Получив это известие поздно вечером, когда он был один в своем кабинете, старый князь никому ничего не сказал. Как и обыкновенно, на другой день он пошел на свою прогулку, был молчалив с приказчиком, садовником и архитектором и, хотя и был гневен на вид, ничего никому не сказал. Когда в обычное время княжна Марья вошла к нему, он стоял за станком и точил, но, как обыкновенно, не оглянулся на нее. Он сделал движение головой к ней, но потом как будто не решился.

— А! Княжна Марья! — вдруг сказал он неестественно и бросил стамеску. Колесо еще вертелось от размаха. Княжна Марья долго помнила этот замирающий скрип колеса, который слился для нее с тем, что последовало. Княжна Марья подвинулась к нему, увидала его лицо, и что-то вдруг опустилось во всей ней (это было счастье, интерес, любовь к жизни. Мгновенно этого ничего не стало), глаза ее задернулись. Она по лицу отца, по лицу не грустному, не убитому, но злому и неестественно над собой работающему, увидала, что вот, вот над ней повисло и задавит ее страшное несчастие, худшее в жизни несчастие, еще не испытанное ею, несчастие непоправимое, непостижимое, — смерть того, кого любишь.

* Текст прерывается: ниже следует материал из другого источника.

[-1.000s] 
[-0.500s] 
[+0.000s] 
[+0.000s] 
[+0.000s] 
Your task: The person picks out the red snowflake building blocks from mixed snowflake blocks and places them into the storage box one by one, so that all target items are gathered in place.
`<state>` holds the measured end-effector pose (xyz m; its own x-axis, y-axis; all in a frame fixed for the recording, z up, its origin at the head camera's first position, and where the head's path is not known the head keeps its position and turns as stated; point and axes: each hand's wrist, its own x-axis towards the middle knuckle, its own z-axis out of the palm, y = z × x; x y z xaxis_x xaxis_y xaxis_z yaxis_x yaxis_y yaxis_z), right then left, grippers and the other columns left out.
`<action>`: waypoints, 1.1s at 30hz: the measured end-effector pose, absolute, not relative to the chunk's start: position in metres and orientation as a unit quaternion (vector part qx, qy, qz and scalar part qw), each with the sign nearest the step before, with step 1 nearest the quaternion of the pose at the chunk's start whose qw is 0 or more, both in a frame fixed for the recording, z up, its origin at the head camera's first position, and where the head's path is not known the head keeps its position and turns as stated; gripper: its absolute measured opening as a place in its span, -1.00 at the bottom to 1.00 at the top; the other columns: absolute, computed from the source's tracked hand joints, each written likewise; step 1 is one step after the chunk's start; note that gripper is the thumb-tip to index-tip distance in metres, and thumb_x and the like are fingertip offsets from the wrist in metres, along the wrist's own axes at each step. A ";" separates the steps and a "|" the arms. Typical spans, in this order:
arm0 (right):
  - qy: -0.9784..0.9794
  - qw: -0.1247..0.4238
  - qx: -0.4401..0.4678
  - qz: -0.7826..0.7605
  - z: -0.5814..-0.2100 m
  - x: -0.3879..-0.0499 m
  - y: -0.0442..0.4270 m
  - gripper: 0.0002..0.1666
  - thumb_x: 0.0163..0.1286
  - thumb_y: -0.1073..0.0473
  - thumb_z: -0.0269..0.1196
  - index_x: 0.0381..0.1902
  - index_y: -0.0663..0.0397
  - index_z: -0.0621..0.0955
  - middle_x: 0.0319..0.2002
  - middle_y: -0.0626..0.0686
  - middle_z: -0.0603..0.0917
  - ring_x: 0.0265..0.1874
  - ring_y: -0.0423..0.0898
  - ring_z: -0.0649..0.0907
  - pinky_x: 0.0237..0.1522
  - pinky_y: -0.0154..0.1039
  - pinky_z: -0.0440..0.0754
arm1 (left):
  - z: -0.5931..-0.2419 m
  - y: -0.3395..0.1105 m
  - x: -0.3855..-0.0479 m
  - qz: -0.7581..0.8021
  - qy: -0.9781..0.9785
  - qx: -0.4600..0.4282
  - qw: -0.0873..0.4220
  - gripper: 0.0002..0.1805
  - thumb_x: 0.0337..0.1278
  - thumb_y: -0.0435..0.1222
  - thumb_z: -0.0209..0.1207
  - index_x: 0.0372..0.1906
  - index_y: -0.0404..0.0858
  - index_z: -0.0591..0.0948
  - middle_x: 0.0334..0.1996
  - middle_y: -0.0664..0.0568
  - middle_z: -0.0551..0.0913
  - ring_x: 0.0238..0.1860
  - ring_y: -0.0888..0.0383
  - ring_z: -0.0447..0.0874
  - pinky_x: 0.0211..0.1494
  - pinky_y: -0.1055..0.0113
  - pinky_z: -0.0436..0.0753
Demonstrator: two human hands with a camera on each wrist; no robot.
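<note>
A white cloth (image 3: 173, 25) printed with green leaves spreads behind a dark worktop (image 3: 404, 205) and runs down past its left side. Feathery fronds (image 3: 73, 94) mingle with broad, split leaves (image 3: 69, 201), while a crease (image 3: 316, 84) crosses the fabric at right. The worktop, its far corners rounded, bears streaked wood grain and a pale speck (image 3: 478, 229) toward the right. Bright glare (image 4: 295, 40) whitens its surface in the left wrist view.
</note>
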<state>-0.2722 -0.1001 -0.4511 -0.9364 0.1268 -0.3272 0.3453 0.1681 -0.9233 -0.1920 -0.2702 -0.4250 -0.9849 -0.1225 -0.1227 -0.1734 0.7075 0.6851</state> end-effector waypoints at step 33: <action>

— Батюшка! Андрей! — сказала она, неграциозная, неловкая княжна, с такой невыразимой грацией и прелестью печали и самозабвения, что отец не выдержал ее взгляда, отвернулся.

— Его нет больше, — крикнул он пронзительно, как будто желая прогнать княжну этим криком.

Княжна не упала, с ней не сделалось дурноты. Она была уже бледна, но, когда она услыхала эти слова, лицо ее изменилось, и изменилось, не выражая худшее — страдание, но, напротив, — что-то просияло в ее лучистых, прекрасных глазах, как будто радость, высокая радость разлилась сверх той сильной печали, которая была в ней. Она забыла весь страх к отцу, самое сильное чувство в ее душе. Она подошла к нему, взяла его за руку и потянула к себе. Она поднимала уже другую руку, чтобы обнять его за сухую, жилистую шею.

— Не отворачивайтесь от меня, будемте плакать вместе. — Слезы стояли в ее глазах.

Старик сердито дернулся от нее.

— Мерзавцы! Подлецы! — закричал он. — Губить армию, губить людей! За что? Поди, поди, скажи Лизе.

— Да, я скажу ей.

Княжна, не в силах стоять, села в кресло и плакала, не утирая слез. Она видела теперь его в ту минуту, как он прощался с ней и с Лизой с своим презрительным видом. Она видела его в ту минуту, как он нежно и насмешливо надевал образок на себя. «Верил ли он? Раскаялся ли он в своем неверии? Там ли он теперь?» — думала она.

— Отец, скажите мне, как это было? — спросила она сквозь слезы.

— Иди, иди; убит в сражении, в котором повели убивать русских лучших людей и русскую славу. Идите, княжна Марья.

Она встала и пошла. Но, вспоминая положение невестки, она мучилась, пыталась начать, пыталась скрыть и не могла ни то, ни другое. Перед обедом князь прислал Тихона с записочкой к княжне спросить, объявлено ли? Получив отрицательный ответ, он сам пошел к ней.

— Ради бога, батюшка, — закричала княжна, бросившись к нему, — не забудьте, что она в себе носит теперь!

Князь посмотрел на нее, на невестку и вышел. Но он не пошел к себе, а, затворив дверь в маленькую диванную, где сидели женщины, стал ходить взад и вперед по гостиной.

Княжна Марья не решилась объявить Лизе в это утро именно оттого, что никогда она не видала ее такой тихой, доброй и грустной.

Когда княжна Марья вернулась от отца, маленькая княгиня сидела за работой и с тем особенным выражением внутреннего и счастливо-спокойного взгляда беременных женщин посмотрела на княжну Марью.

— Мария, — сказала она, отстраняясь от пялец и переваливаясь назад, — дай сюда твою руку. — Она взяла руку княжны и положила ее себе на живот. Глаза ее улыбались, ожидая, губка с усиками поднялась и так детски-счастливо осталась. — Перестал, надо подождать… вот он… слышишь? Как он там? маленький, маленький. Коли бы только не так страшно, Мари. Но я все-таки буду любить его. Очень, очень даже буду любить. Что ты? Что с тобой?